JuliaLang / julia

The Julia Programming Language
https://julialang.org/
MIT License
45.64k stars 5.48k forks source link

Confusing allocation of boxed Int in small union of `Union{UInt, String}` #44611

Open NHDaly opened 2 years ago

NHDaly commented 2 years ago

I've boiled down this surprising behavior into an MRE as follows.

I'm surprised that this function is boxing and allocating the UInt for this small union. A simpler function, which I'll show later in this post, doesn't allocate as expected. Similarly, a non-union struct doesn't allocate. So i'm not sure what it is about the logic in this function that forces the Int to get boxed?

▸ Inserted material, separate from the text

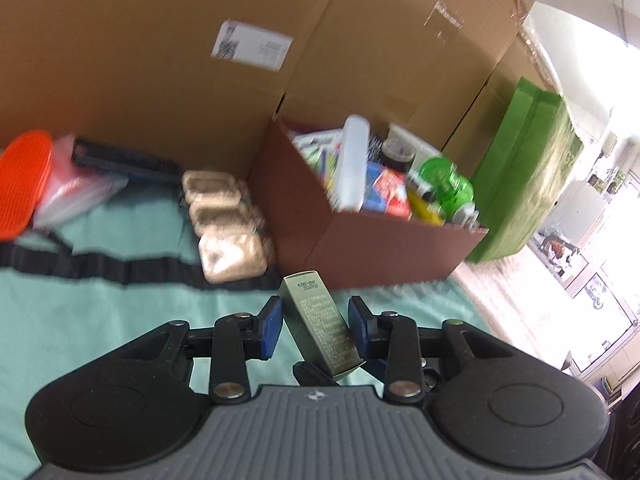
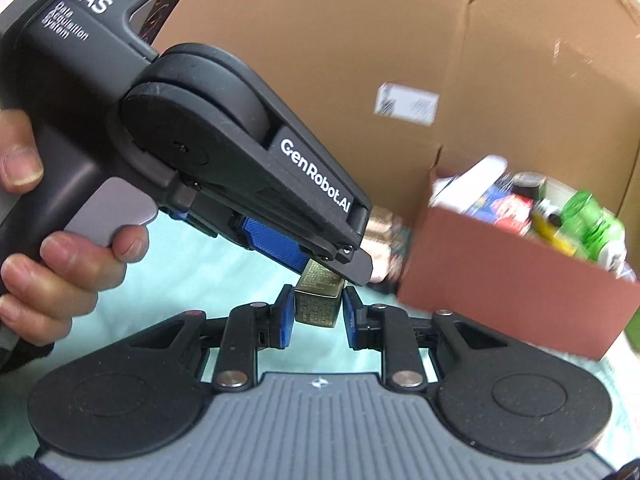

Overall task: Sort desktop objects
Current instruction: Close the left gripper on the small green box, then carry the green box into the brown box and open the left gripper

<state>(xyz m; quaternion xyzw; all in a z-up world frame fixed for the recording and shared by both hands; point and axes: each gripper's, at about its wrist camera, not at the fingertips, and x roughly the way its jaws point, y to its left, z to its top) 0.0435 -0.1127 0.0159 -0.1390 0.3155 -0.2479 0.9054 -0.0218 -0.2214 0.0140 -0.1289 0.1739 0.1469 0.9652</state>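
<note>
left gripper (image 1: 315, 330) has its blue pads spread w/ a small gold-green carton (image 1: 319, 326) tilted between them; pad contact unclear. in the right wrist view the right gripper (image 2: 317, 316) brackets the same carton's end, jaws apart, narrow gaps each side. the carton's upper part is hidden behind the left gripper. beyond, a brown box (image 1: 372, 248) of blurred items sits on teal cloth (image 1: 100, 308), w/ wrapped tan packs (image 1: 232, 254) just left of it.
</note>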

I think this seems like an area for improvement, which is why i'm posting this as an issue. Thanks! :)

The MRE:

julia> VERSION
v"1.8.0-DEV.1491"

julia> using BenchmarkTools

julia> struct UnionUIntOrString
           v::Union{UInt64,String}
       end

julia> function make_str(x)
           # For small strings, stick the data into an inline UInt (the goal is to avoid
           #     allocations, but it surprisingly still allocates).
           if sizeof(x) < 8
               v = UInt64(0)
               for (i,c) in enumerate(codeunits(x))
                   v |= (UInt64(c) << (i*sizeof(c)*8))
               end
               return UnionUIntOrString(v)
           else
               return UnionUIntOrString(string(x))
           end
       end
make_str (generic function with 1 method)

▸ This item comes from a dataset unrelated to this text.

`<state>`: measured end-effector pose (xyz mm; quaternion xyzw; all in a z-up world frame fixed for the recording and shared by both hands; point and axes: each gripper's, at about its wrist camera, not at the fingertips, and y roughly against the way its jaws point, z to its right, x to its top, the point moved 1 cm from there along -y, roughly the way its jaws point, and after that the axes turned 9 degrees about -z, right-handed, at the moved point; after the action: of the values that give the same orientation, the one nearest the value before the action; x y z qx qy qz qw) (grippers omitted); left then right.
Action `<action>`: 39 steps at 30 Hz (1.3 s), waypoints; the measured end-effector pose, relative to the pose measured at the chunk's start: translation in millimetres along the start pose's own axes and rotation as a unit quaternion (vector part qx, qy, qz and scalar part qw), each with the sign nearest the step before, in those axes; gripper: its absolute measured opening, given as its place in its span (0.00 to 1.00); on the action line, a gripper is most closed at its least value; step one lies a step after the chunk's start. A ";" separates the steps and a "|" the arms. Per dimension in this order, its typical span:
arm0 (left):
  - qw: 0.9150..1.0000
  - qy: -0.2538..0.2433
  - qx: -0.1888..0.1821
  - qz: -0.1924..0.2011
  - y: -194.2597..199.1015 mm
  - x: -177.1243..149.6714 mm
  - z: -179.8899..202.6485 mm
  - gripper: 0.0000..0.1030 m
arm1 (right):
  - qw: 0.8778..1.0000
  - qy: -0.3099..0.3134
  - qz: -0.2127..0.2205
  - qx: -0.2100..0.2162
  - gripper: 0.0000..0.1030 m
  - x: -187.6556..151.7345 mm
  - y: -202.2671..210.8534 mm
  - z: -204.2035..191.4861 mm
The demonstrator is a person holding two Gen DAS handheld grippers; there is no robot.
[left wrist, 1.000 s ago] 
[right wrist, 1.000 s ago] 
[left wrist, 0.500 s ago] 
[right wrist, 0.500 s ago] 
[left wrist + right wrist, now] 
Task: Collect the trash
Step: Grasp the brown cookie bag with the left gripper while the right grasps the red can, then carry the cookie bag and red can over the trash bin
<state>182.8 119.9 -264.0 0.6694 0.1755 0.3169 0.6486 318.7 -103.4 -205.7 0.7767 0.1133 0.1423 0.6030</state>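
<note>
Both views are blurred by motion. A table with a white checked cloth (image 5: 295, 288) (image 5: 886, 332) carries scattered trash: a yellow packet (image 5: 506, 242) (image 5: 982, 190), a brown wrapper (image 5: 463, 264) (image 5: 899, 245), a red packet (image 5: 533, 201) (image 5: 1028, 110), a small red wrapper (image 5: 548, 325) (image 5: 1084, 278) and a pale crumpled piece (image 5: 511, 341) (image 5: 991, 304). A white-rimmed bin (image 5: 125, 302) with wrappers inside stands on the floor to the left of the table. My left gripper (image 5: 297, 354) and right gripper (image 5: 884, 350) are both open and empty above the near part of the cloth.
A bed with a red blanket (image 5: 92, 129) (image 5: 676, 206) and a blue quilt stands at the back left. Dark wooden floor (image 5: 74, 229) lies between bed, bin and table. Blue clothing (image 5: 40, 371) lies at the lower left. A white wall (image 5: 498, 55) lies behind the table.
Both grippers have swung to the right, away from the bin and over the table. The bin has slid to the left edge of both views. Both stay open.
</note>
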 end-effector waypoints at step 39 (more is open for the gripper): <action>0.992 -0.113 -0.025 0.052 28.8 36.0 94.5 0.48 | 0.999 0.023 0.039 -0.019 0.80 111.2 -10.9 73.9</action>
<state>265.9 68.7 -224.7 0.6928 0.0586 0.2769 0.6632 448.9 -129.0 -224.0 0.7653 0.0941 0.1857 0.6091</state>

julia> @btime make_str("hi")  # I would've expected no allocation.
  9.608 ns (1 allocation: 16 bytes)
UnionUIntOrString(0x0000000000696800)

julia> @btime make_str("this is a really long string, and it gets passed-in directly, so no allocs i guess")
  3.378 ns (0 allocations: 0 bytes)
UnionUIntOrString("this is a really long string, and it gets passed-in directly, so no allocs i guess")

julia> "In the next two examples, we use a @view to require allocating a new string in the else-case";

julia> @btime make_str(@view("hi"[1:2])) 
  19.044 ns (1 allocation: 16 bytes)
UnionUIntOrString(0x0000000000696800)

julia> @btime make_str(@view("but like, what is going on my dude"[1:20]))
  22.114 ns (1 allocation: 40 bytes)
UnionUIntOrString("but like, what is go")

@code_llvm says that it's boxing the UInt for some reason:

L137:                                             ; preds = %L118, %middle.block, %L48, %L5
  %value_phi25 = phi i64 [ 0, %L5 ], [ %9, %L48 ], [ %27, %middle.block ], [ %44, %L118 ]
;  @ REPL[20]:7 within `make_str`
; ┌ @ REPL[8]:2 within `UnionUIntOrString`
   %45 = call nonnull {}* @ijl_box_uint64(i64 zeroext %value_phi25)
   br label %common.ret
; └
}

Full LLVM IR here: https://gist.github.com/NHDaly/84b685d302dd77e67dbbe56cf3f2fe06

...

As you can see, with a simpler function, there is no allocation for the UInt case (although weirdly now there's two allocs for the string case? 🤔):

julia> function foo2(x)
           if x < 0
               return UnionUIntOrString(UInt64(x+1000)*50)
           else
               return UnionUIntOrString(string(x))
           end
       end
foo2 (generic function with 3 methods)

julia> @btime foo2(-1)
  0.044 ns (0 allocations: 0 bytes)
UnionUIntOrString(0x000000000000c31e)

julia> @btime foo2(+1)
  30.771 ns (2 allocations: 88 bytes)
UnionUIntOrString("1")

Finally, when there's no Union, we don't need to box the UInt for the returned struct:

julia> struct DefinitelyAnInt
           v::UInt64
       end

julia> function make_str_uint(x)
           @assert sizeof(x) < 8
               v = UInt64(0)
               for (i,c) in enumerate(codeunits(x))
                   v |= (UInt64(c) << (i*sizeof(c)*8))
               end
               return DefinitelyAnInt(v)
       end
make_str_uint (generic function with 1 method)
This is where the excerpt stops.